When I was in labour, there were when I knew a contraction was coming, but I didn’t use it. I ignored my doctor shouting, encouragement for me to use the contraction. I didn’t work with my body to bring new life closer. I was tired. I felt the contraction coming on and I cried through it. The pain was so intense, the work felt so hard, and I felt that I would be in labour forever. We all have times like that. Times when we don’t have it in us to keep going. Times when we’re lost to the world beyond the pain. It’s in those times that Paul says we and creation aren’t the only ones who groan in labour. Paul says, when you don’t know what to pray for, when you are in pain, in despair, deep in grief, when articulate prayer is not something that could even remotely happen, that’s when the Holy Spirit himself will intercede for you in groans far deeper than words. And God, who searches our hearts. God knows so intimately what’s going on. The Holy Spirit is praying for you with groans that words could not express. The Holy Spirit is now the one in labour. The Holy Spirit is the one birthing something new in us as we labour. The Spirit is labouring alongside us and for us to bring about the new life that he knows is coming.

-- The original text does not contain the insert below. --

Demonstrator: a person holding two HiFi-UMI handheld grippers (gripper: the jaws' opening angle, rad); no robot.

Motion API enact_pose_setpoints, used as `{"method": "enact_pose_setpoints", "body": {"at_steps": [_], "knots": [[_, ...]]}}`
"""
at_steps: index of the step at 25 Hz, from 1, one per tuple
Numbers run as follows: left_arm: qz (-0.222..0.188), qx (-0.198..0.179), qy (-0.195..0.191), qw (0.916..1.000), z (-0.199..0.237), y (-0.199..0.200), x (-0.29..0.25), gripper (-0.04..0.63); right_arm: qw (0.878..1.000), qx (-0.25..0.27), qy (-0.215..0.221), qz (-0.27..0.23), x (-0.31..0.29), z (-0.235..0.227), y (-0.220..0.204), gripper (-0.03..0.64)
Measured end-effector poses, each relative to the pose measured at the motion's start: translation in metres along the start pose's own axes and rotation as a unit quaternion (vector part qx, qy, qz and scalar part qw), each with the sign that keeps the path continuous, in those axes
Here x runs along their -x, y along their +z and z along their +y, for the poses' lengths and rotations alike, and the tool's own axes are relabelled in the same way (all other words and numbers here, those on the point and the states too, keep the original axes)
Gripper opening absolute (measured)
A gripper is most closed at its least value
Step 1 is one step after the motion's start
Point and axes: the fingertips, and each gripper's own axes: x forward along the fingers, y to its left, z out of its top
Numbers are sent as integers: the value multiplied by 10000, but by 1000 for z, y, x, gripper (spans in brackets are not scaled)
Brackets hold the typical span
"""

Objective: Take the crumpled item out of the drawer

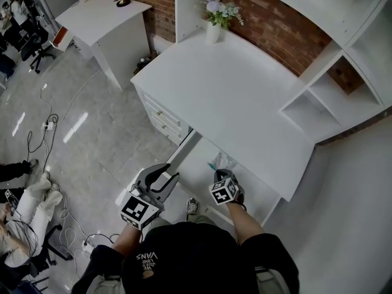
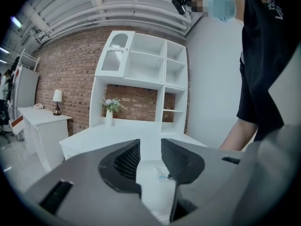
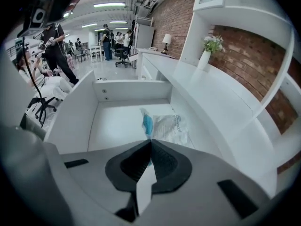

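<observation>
The broad white surface (image 1: 233,97) fills the middle of my head view, with a white open-shelf hutch (image 1: 343,78) standing on it at 3 o'clock against the red brick wall (image 1: 275,23). A second white desk (image 1: 101,17) stands apart at 10 o'clock.

The white drawer (image 1: 196,164) is pulled out from under the surface's edge toward me, at 6 o'clock.

My left gripper (image 2: 149,142) is released, its jaws apart with nothing between them. In the head view it sits over the drawer's left wall, at 9 o'clock from my right gripper (image 3: 150,141), and it points nearly level toward the surface.

My right gripper tilts steeply down into the drawer, clenched: its jaws meet at the tips, pinching the blue end of the crumpled clear plastic wrapper (image 3: 164,125).

A small white vase of pale flowers (image 1: 214,26) stands at the surface's 12 o'clock end.

The rest of the wrapper spreads away from my right gripper's tips toward 1 o'clock, inside the drawer near its right wall, beside the surface's edge.
</observation>
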Motion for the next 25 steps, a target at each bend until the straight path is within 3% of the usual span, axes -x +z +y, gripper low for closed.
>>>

When Jesus was talking with his disciples about what would happen he said to them, “Very truly I tell you, you will weep and mourn while the world rejoices. You will grieve, but your grief will turn to joy. A woman giving birth to a child has pain because her time has come; but when her baby is born she forgets the anguish because of her joy that a child is born into the world. So with you: now is your time of grief, but I will see you again and you will rejoice, and no one will take away your joy.
Let’s pray together: Lord, do the work only you can do. Bring new life out of our pain. Make new what is broken in us. Remind us that your new life is coming. Keep giving us tastes of the joy that is coming. In the name of your Son, Jesus Christ, Amen.